▶ _Work item_: What you give must be the lines from the one containing "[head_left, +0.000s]" through the last line of the listing below, exactly, with nothing else and no pictures.
*** Data provided Section Begins ***
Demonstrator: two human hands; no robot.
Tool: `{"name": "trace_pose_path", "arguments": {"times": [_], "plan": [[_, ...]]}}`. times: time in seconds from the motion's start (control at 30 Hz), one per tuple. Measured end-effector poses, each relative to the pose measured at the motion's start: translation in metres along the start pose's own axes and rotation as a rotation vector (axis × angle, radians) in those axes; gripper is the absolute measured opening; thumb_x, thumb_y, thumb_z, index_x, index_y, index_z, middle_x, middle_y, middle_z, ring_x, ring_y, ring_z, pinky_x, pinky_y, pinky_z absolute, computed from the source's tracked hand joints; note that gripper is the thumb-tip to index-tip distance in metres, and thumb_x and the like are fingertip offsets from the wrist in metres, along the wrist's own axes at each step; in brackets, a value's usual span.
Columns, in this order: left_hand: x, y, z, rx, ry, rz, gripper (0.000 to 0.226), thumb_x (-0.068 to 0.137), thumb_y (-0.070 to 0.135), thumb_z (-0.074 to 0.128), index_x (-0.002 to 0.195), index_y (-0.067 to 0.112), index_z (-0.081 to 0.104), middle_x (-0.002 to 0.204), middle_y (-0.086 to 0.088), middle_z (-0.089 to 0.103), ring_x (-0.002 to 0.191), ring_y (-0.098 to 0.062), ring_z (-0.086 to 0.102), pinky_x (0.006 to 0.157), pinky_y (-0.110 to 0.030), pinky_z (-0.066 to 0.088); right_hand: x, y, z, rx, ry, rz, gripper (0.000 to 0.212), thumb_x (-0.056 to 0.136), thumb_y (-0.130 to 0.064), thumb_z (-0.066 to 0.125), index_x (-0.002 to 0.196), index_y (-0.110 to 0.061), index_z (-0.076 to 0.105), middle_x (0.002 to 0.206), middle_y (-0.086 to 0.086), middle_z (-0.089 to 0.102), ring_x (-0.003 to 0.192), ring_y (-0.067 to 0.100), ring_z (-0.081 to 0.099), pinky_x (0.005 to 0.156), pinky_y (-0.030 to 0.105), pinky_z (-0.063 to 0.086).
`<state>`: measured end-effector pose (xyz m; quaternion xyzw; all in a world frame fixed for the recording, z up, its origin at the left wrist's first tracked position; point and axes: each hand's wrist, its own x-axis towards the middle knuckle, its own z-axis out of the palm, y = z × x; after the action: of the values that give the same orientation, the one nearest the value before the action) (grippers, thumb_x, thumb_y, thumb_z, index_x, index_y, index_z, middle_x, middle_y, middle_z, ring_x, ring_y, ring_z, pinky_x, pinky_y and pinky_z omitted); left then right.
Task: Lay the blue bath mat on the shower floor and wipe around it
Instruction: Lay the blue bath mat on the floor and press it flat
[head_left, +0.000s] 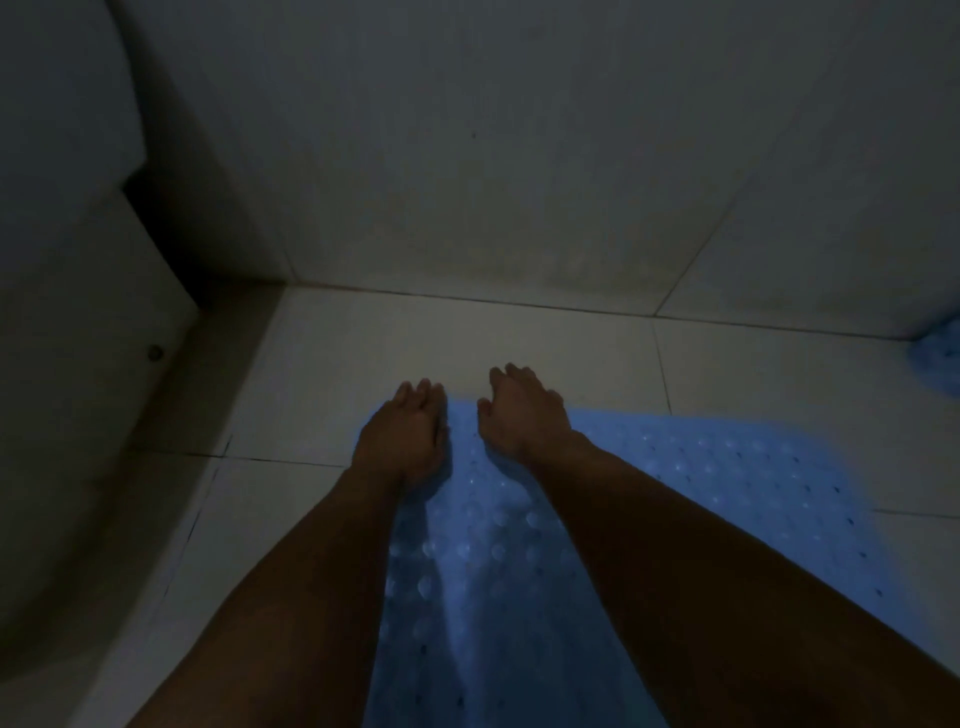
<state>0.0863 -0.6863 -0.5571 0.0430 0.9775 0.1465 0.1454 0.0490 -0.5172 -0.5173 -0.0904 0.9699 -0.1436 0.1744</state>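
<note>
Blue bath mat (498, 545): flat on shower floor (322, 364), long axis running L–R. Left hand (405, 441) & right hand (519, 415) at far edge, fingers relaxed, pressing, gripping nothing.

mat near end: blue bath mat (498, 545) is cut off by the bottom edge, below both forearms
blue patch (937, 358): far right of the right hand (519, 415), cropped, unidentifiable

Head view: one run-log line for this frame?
stage: laying mat | blue bath mat: on tiled floor | left hand: open, on far edge | right hand: open, on far edge | wiping: not begun
</note>
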Motion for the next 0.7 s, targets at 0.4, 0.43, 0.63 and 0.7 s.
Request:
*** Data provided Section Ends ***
▶ _Answer space_:
[head_left, +0.000s] 
<state>0.0863 -0.6863 -0.5571 0.0430 0.9775 0.1465 0.1454 0.0490 -0.5172 -0.5173 -0.0904 0.9699 -0.1436 0.1744</state>
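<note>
Blue bath mat (498, 545): flat on shower floor (322, 364), long axis running L–R. Left hand (405, 441) & right hand (519, 415) at far edge, fingers relaxed, pressing, gripping nothing.

mat near end: blue bath mat (498, 545) is cut off by the bottom edge, below both forearms
blue patch (937, 358): far right of the right hand (519, 415), cropped, unidentifiable

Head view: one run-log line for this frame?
stage: laying mat | blue bath mat: on tiled floor | left hand: open, on far edge | right hand: open, on far edge | wiping: not begun
</note>
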Motion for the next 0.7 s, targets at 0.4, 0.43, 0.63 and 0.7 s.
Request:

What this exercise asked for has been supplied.